Notes from DNS-OARC 37

By Geoff Huston on 22 Feb 2022

There was a meeting of the DNS Operations and Research group in February, DNS-OARC 37. These are my notes from the presentations that I found to be of interest.

Zone file bug hunting

The DNS is deceptively simple. Simple, in that there are few choices in how to configure the zone information about each DNS zone, and deceptively so in that it looks easy enough for humans to operate. Yet we see again and again that humans get it wrong, and when the DNS zone file is misconfigured then the impact is global. And because of caching, the impact is long lived. We’ve seen with the Azure, Facebook, and Slack outages in recent years that while the original problem can be identified and rectified quickly, the distributed caching behaviour means that it takes many hours for the bad information to be flushed out of DNS caches.

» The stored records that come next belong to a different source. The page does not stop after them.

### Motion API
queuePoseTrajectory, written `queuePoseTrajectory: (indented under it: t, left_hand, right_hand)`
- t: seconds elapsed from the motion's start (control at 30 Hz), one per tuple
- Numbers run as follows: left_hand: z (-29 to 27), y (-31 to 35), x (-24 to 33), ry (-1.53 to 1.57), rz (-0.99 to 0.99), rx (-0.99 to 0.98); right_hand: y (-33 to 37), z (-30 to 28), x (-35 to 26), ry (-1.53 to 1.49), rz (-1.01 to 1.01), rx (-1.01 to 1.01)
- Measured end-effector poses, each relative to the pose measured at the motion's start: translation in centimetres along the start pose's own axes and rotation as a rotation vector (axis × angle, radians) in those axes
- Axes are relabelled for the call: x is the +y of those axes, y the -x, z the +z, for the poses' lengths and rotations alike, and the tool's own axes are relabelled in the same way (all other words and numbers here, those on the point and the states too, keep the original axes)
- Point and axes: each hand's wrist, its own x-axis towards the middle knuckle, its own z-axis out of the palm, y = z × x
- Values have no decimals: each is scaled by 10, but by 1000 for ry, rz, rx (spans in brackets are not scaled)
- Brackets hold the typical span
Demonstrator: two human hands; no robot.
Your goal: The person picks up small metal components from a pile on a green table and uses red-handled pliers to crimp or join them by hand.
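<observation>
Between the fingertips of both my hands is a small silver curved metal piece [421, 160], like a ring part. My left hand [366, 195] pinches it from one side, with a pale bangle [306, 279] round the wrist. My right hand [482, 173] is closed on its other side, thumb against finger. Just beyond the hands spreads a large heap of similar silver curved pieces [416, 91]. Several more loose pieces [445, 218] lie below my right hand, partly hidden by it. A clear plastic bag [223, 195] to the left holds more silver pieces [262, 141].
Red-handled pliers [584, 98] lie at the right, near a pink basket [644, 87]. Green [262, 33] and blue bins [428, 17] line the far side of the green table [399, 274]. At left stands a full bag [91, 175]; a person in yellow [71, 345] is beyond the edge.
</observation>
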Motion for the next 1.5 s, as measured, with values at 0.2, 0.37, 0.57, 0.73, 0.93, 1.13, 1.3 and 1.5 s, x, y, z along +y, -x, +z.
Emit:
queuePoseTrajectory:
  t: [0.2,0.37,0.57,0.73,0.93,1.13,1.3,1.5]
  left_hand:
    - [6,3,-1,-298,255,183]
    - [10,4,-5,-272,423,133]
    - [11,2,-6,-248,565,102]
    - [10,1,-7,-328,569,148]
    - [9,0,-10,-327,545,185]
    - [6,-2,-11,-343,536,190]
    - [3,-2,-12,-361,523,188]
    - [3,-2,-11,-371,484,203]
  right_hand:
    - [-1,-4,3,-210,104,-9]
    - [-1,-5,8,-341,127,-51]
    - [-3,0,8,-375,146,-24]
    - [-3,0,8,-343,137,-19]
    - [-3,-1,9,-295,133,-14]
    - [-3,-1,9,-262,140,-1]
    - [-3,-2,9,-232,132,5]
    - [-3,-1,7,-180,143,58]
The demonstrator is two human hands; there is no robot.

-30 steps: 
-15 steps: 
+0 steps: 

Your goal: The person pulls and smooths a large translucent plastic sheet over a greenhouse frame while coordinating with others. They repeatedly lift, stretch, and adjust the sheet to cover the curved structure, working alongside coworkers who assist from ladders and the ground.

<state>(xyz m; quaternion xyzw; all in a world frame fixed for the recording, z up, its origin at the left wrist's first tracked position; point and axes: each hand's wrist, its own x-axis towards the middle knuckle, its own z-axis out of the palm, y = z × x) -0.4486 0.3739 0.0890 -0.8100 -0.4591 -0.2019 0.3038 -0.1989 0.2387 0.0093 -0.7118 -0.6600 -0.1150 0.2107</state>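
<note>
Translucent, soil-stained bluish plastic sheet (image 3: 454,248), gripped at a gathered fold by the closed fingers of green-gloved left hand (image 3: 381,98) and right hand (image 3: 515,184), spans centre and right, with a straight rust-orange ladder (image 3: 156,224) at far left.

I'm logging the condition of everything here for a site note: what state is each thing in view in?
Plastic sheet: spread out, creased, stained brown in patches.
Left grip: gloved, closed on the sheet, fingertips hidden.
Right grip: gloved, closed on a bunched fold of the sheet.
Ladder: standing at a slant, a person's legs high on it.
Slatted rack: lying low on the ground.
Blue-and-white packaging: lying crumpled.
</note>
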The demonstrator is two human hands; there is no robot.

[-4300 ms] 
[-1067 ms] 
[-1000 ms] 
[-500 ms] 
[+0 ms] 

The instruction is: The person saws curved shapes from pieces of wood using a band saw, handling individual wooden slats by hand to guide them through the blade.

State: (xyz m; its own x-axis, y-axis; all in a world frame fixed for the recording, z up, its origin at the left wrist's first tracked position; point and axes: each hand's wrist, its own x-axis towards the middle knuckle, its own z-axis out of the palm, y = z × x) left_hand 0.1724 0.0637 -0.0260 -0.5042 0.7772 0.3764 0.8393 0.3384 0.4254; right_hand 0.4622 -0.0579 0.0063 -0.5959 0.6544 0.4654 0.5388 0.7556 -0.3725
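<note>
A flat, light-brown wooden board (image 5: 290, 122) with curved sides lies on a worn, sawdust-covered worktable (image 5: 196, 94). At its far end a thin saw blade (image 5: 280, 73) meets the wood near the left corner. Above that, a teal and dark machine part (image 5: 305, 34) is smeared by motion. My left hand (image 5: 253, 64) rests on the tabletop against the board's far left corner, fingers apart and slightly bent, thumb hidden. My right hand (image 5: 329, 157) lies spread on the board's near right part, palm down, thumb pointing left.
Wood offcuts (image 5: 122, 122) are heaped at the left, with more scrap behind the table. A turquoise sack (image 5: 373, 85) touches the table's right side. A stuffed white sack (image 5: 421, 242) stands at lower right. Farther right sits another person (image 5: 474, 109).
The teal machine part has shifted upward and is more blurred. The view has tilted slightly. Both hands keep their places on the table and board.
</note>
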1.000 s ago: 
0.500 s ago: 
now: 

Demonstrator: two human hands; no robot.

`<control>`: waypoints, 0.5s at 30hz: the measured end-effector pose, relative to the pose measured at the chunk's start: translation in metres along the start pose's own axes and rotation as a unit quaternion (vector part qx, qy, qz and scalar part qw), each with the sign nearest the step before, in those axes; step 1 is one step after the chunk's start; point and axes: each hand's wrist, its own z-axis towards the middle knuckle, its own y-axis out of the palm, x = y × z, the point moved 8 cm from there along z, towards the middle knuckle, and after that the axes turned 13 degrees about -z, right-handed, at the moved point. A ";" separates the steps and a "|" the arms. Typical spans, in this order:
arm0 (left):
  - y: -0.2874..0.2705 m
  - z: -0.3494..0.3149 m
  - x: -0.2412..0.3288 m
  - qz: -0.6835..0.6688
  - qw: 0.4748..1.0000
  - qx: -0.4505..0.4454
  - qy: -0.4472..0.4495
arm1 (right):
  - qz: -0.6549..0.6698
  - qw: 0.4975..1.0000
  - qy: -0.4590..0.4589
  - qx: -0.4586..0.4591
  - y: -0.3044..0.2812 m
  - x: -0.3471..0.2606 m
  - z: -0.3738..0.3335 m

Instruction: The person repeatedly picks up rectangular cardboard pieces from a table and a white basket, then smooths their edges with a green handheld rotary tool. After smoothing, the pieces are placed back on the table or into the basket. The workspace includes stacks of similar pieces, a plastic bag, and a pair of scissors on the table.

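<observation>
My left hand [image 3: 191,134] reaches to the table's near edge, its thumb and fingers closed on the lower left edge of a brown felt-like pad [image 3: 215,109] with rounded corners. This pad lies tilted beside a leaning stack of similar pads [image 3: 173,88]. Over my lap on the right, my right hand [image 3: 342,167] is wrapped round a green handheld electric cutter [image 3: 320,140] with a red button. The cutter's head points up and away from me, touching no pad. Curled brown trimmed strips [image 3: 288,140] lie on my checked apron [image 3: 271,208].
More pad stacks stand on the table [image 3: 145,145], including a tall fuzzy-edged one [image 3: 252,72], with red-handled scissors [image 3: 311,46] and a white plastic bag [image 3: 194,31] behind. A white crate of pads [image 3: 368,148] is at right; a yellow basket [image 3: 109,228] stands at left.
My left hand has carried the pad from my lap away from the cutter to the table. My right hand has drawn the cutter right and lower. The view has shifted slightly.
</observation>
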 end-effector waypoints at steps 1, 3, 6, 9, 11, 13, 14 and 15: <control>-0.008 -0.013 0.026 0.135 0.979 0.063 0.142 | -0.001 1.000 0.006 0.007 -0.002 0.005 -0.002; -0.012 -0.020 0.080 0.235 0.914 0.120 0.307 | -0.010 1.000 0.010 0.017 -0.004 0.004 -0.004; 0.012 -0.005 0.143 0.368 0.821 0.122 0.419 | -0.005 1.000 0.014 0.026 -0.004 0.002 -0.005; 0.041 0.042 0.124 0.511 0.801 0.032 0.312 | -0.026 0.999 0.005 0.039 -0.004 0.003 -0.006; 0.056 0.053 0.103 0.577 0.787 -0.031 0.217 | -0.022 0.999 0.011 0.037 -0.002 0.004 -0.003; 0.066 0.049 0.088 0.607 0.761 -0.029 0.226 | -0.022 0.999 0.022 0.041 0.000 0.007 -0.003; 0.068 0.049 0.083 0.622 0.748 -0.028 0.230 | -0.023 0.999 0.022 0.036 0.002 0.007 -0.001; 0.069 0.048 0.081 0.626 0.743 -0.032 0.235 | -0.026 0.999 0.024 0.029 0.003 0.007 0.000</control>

Part of the issue here is that some DNS records hide quite impressive complexity. Wildcard records, where the exacting match algorithm required its own RFC (RFC 4592), CNAME records, where again further clarification was required (RFC 2181), and DNAME records all manage to generate confusion. But it’s not just records that require complex processing (such as NAPTR (RFC 2915), and S-NAPTR (RFC 6408), and the various forms of Dynamic Delegation Discovery (RFC 3401)), but even the supposedly simple records, such as the nameserver (NS) records, have been the cause of unintentional misuse and abuse. The issue of underlying complexity lies in non-determinism of the resolution process and the interactions between cached information and responses, and the complexity of references, aliases, and rewrite rules.

DNS operators typically perform testing and monitoring of changes, but neither the testing nor monitoring are comprehensive, so mishaps can still occur, and as noted, mishaps in the DNS can be quite persistent due to caching. The larger the zone file, the more complex the texting process.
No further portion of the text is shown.